I already have texts written for common errors that I can add and adapt for the specific theme.

Run the plugins.

  • Are there any errors reported?
  • Check any warnings manually.

Then, depending on the theme, I use my code editor to search the entire theme folder for the following:

  • get_theme_mod -This helps me find theme mods that are not escaped.
  • remove -This helps me see if the author has removed any customizer settings or non-presentational hooks.
  • function, -This gives me a handy list to help me check prefixes and whether custom functionality is used in place of WordPress functionality.
  • script -This helps me find hard coded scripts.
  • alt=, title=, placeholder= -This will help me find translated texts in attributes and make sure the texts are escaped.
  • add_theme_support – This helps me check if the author has added support for title (required), custom logo (instead of using their own) etc.
  • If there are multiple post formats and templates I might also search for wp_link_pages, query and reset.

Then I install and activate the theme to make sure that:

  • There are no php or js errors.
  • There is no redirect on activation.
  • Notices are not global and can be dismissed.
  • Plugins are not required, only recommended.

Testing the theme layout and custom options.

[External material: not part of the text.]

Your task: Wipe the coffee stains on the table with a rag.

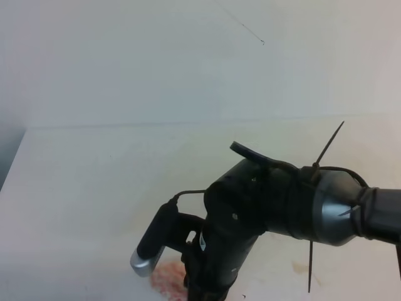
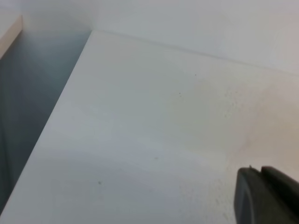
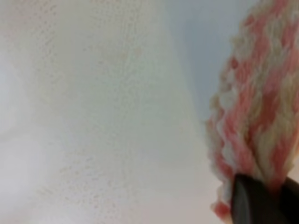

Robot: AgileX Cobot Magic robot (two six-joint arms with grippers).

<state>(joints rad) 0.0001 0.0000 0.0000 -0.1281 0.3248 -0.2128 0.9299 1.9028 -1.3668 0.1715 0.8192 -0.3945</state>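
the right gripper [image 3: 261, 198] is clamped tight on the rag [image 3: 254, 107], which sits low on the table [image 1: 94, 188] at about 6 o'clock in the high view — a tan smear of the coffee stains [image 1: 299, 268] lies toward 4 o'clock. keep the cloth flat and pressed, and sweep slowly across the smear — don't lift early. the left gripper's state i cannot tell.

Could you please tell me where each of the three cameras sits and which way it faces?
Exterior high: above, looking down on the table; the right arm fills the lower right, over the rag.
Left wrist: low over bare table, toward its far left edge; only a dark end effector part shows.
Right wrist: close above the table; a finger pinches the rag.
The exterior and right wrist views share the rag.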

  • Is the correct number of posts displayed?
  • Are comments displayed correctly?
  • Are there any php or js errors?
  • Perform a search.
  • Test the 404 page.
  • Test the navigation.
  • Set up a menu, is it working? Test the menu in a smaller window, is it working? Make sure that it is not overlapping or in other ways disturbing the admin bar.
  • Test custom widgets and make sure there are no php notices, warnings or errors.
  • Make sure that there is only minor content creation.

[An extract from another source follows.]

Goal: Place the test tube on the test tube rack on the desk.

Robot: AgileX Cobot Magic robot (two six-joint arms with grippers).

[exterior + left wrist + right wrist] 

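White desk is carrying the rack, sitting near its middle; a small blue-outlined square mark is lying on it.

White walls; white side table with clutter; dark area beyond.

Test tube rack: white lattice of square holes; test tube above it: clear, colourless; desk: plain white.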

When I go to the customizer and test the options, I also open the customizer.php or related files in my editor and make sure the options are sanitized and set up correctly.

  • Check to see if there is demo content, content creation or plugin territory functionality.
  • Is the upsell reasonable and is it added with the customizer API?

Go to the post editor and double check if any meta fields has been added, and that they are for presentation, not content.

  • Test the meta options and repeat for pages.
  • Test page- and post templates.
  • If there is starter content, reset the install to fresh and test it.
  • Does the theme match the tags and description in style.css?

Whether I find issues or not, I still open each file in the theme folder manually and review them quickly, including minified files. This is still the fastest way for me to check for untranslated texts and anything that stands out.

When the review is finished, I save it as a .txt file and then cut and paste the text in the Trac ticket.